So now you've got all these TEDx events negotiating sponsorship deals (and
price points) for a product (positioning on the TED site) that they don't
control. So you'll see a flood of sponsorships competing for the events
willing to accept the lowest sponsorship bids, which I'm guessing TED wants to
avoid. But more importantly, this money is exclusively handled by the local
TEDx organizers, which provides a real profit incentive to simply run a lot of
events regardless of overall quality.

So TED could allow on-stage sponsorships, set predetermined sponsorship rates,
collect the bulk of that sponsorship money, etc... but now we're creating more
rules and bureaucracy.
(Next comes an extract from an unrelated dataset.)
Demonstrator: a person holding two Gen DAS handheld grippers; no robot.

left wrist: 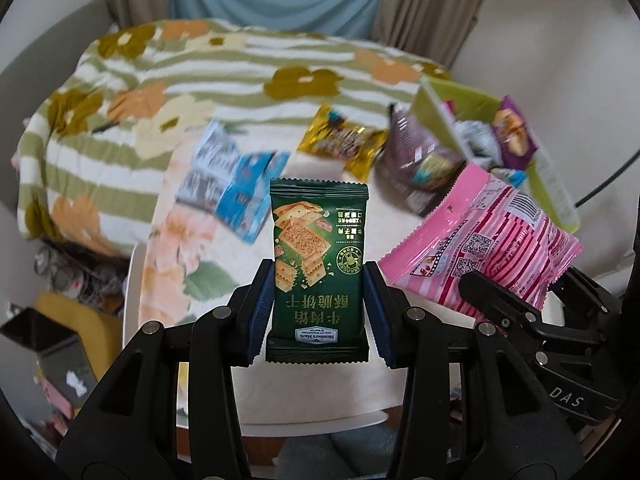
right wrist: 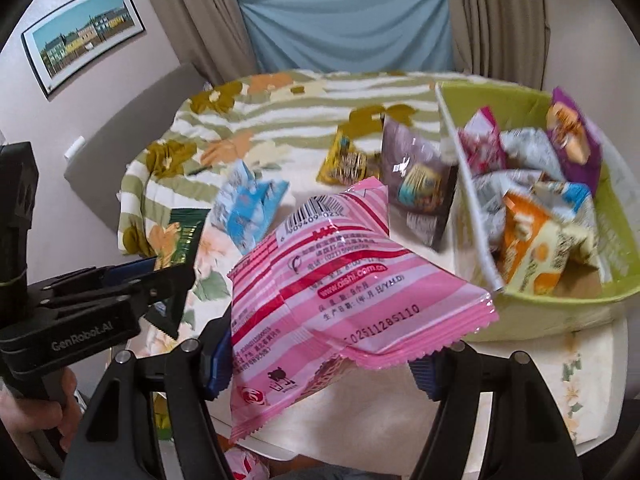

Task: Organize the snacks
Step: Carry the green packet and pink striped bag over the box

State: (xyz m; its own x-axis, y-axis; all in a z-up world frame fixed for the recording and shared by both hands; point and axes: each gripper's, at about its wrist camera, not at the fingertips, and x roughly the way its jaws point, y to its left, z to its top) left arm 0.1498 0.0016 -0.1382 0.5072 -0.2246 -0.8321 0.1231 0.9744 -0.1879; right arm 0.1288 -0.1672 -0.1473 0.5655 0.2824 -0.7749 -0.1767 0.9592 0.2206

Besides, I don't think TED proper wants to be in the
business (read: hassle) of making money that way.

Besides, I'm fine with TED talks not looking like NASCAR events.

------
politician
"The most important part of hosting a TEDx event is motivation... giving back
to your community in an honest, sincere, selfless and non ego-driven way. TEDx
organizers care deeply about their community and the world around them in an
authentic way."

"We repeatedly discover in India TEDx events ... students hosting a TEDx
events as part of a campus festival."

So, TEDx deeply cares about the community and its events are about giving
back, selflessly. However, those damn students can't be allowed to imitate us
because, well, why exactly? Have they not warmed enough hands?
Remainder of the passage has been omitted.